Бабья песня доносилась обрывками:
– Отставала лебедушка,
Да отставала лебедь белая
Прочь от стада лебединого,
Приставала лебедушка
Да приставала лебедь
белая,
К
черну ворону…
Невеста споткнулась в
кромешной темноте, крепче вцепилась в руку. Послышался удар, видимо
локтем, и сдавленный писк.
– Осторожно,
ступеньки, – предупредил Бучила.
– Темно, батюшка.
– Так ночь.
Невеста едва слышно
всхлипнула.
– Боишься меня? – спросил Рух.
– Боюсь
маненько, – призналась
Марьюшка. – Раньше страсть как боялась, а потом дедушка Анисим
отвару дал, я успокоилась.
Добрый
дедушка, – хмыкнул про себя Рух, чувствуя на губах
вяжущий вкус конопляного масла, спорыньи и мака. Опоили девку,
потому и ноги еле несет. А по другому невесты к Бучиле не
ходят.
– Холодно, – пожаловалась невеста.
– Привыкай, в холоде мясо дольше
хранится, будешь вечно молодой и красивой, – невесело отшутился Рух.
Марьюшка рассмеялась, словно
бусы на серебряное блюдо просыпала.
– Печку бы затопить.
«Хозяйственная», – умилился Бучила. Разные у него жены были:
покорные и вздорные, милые и сварливые, хохотушки и плаксы. Ни с
одной не ужился. Может вот она, та единственная? А если
судьба?
В женскую половину он
пропустил ее первой, сам следом вошел. Сквозняки дули из переходов
и трещин, разбавляя сладковатый дух разложения. Невеста, сама того
не желая, прижалась к суженому, ища тепла, но обретая стылость и
тлен.
– Где мы, батюшка? Ничего не
вижу.
Рух не ответил. Не счел
нужным, прекрасно зная, что с такими молоденькими и упругими
делают. Беседы закончились.
Он привлек невесту, ощущая
прерывистое, горячее дыхание, втягивая запах волос и женского пота.

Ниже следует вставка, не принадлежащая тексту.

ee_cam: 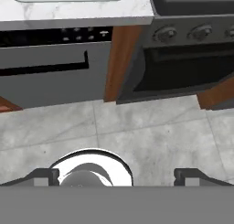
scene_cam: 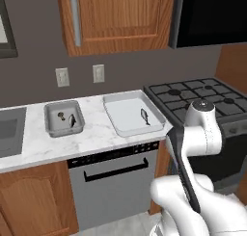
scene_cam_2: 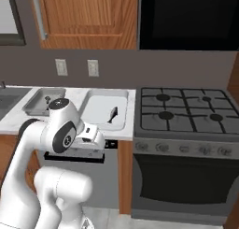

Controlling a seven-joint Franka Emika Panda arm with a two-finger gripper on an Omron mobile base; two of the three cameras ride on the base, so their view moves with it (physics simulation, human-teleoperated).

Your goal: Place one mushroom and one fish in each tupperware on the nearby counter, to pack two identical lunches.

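Worth fearing first: a knock against the edge of the table (scene_cam: 96,134) on any rise, given a claw (ee_cam: 116,176) hanging low in front of the dishwasher (scene_cam: 113,182), left of the stove (scene_cam: 202,98), and aimed down at the floor (ee_cam: 151,136). Spread as wide as possible, that claw, with nothing between its tips. Next worry: packing the wrong tub. Just left of the stove, the larger tub (scene_cam: 126,110), pale, shallow, round-cornered, with a single dark fish (scene_cam: 145,115) near its stove-side rim and no mushroom visible inside (so, by the look of it, one piece short of a full lunch). Farther left of the stove, the smaller tub (scene_cam: 48,120), darker and deeper, already with a small brown mushroom (scene_cam: 61,115) and a second fish (scene_cam: 72,121) close together on its bottom. Dropping another mushroom there instead of nearer the stove: two unequal lunches. No spare mushroom in sight anywhere left of the stove, so possibly a drive and a search before any pick. Small and rounded, such a mushroom, and likely to roll or squirt aside if pinched off-centre.
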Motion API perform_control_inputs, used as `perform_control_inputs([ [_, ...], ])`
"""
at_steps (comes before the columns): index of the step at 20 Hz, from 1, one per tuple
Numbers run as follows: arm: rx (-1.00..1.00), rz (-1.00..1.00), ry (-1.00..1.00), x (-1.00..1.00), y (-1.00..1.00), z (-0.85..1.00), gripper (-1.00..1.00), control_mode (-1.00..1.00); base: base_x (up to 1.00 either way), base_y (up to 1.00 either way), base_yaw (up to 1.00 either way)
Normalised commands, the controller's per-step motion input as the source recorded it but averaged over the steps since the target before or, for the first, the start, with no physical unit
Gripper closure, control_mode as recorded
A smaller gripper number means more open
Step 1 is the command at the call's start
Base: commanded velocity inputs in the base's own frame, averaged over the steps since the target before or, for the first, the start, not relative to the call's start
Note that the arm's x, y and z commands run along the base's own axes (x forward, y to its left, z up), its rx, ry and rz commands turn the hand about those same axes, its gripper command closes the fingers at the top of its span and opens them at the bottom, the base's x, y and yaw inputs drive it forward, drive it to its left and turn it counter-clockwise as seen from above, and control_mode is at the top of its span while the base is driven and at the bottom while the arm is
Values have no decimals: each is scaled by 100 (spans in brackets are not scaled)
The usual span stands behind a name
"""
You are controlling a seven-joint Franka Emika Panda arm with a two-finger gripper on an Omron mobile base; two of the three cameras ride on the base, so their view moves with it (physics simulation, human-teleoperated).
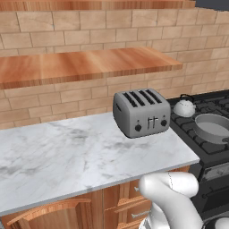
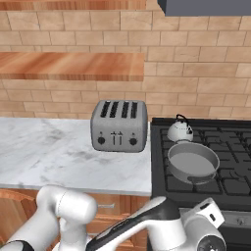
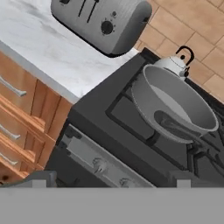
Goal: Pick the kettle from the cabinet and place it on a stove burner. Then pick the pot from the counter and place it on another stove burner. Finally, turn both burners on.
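Observation:
The silver kettle (image 1: 184, 107) (image 2: 180, 131) (image 3: 175, 64) stands on the back left burner of the black stove (image 1: 197, 141) (image 2: 235, 188) (image 3: 98, 109). Right in front of it, the grey pot (image 1: 214, 127) (image 2: 192, 162) (image 3: 175, 105) sits on the front left burner. My gripper (image 3: 111, 183) hangs low before the stove's front panel, open, its tips far apart with nothing between them. Two small knobs (image 3: 99, 165) on that panel lie just ahead of the tips. The wooden cabinet shelf (image 1: 85, 65) (image 2: 73, 66) is bare.
A grey four-slot toaster (image 1: 141, 112) (image 2: 119, 126) (image 3: 100, 19) stands on the marble counter (image 1: 67, 152) (image 2: 39, 152) (image 3: 43, 43) beside the stove. Wooden drawer fronts with bar handles (image 3: 17, 100) run below the counter, left of the gripper.

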Motion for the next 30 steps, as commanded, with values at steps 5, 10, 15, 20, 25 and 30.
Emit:
perform_control_inputs([
  [5, 17, -11, -1, 3, -3, -24, -100, -100, 0, 0, 0],
  [10, 21, -10, -6, 0, 0, -35, -100, -100, 0, 0, 0],
  [15, 19, -7, -7, 0, 0, -26, -100, -100, 0, 0, 0],
  [20, 14, -5, -15, 10, 0, -23, -100, -100, 0, 0, 0],
  [25, 10, -5, -12, 9, -1, -17, -100, -100, 0, 0, 0],
  [30, 2, -1, -3, 16, -1, -17, -100, -100, 0, 0, 0],
])
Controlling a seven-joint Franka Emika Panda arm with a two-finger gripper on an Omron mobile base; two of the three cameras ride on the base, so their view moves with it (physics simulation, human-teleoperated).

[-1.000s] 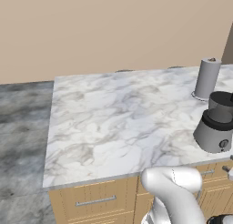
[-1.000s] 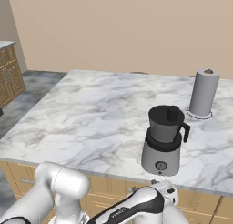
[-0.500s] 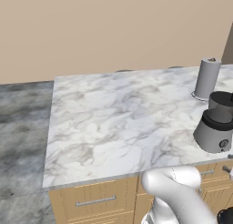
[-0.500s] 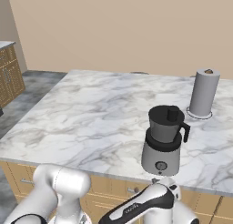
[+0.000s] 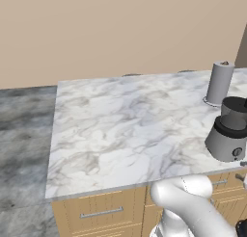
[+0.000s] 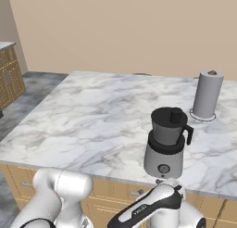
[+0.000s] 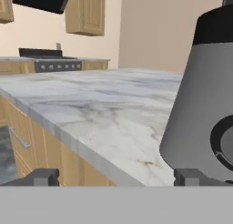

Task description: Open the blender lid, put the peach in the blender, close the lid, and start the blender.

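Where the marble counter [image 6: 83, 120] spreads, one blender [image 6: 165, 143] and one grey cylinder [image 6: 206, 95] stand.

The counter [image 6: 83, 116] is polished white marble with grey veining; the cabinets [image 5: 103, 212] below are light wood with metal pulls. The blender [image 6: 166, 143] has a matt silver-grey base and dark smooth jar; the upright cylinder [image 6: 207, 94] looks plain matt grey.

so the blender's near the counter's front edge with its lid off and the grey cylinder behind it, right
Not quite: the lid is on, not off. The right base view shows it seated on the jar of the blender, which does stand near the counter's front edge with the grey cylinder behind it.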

Руки коснулись бурно вздымающейся груди с напрягшимися сосками,
скользнули ниже. Рух заворчал по-звериному, уже не сдерживая себя и впился
зубами в тонкую шейку. Марьюшка охнула и обмякла, ладошки
разжались. Жила лопнула. Рот Бучилы раскрылся в лепестковую пасть и
он принялся жадно лакать горячую кровь. Вкусную, сладкую,
пряную. Тепло разливалось по онемевшему, мертвому телу. Жены,
застывшие вдоль стен огромного зала, смотрели незрячими, пустыми глазами,
высушенные, заросшие паутиной и плесенью. Выпитые
досуха. По одной в год. Сорок да девять, да еще одна. Полста жен
упыря Руха Бучилы.
Ванькина любовь
Обретаюсь ни живой и ни мертвый. Пугало бесприютное, в Бога
плевок. Зрю в грядущее мутным оком. Тьма внутри и темнота во вне.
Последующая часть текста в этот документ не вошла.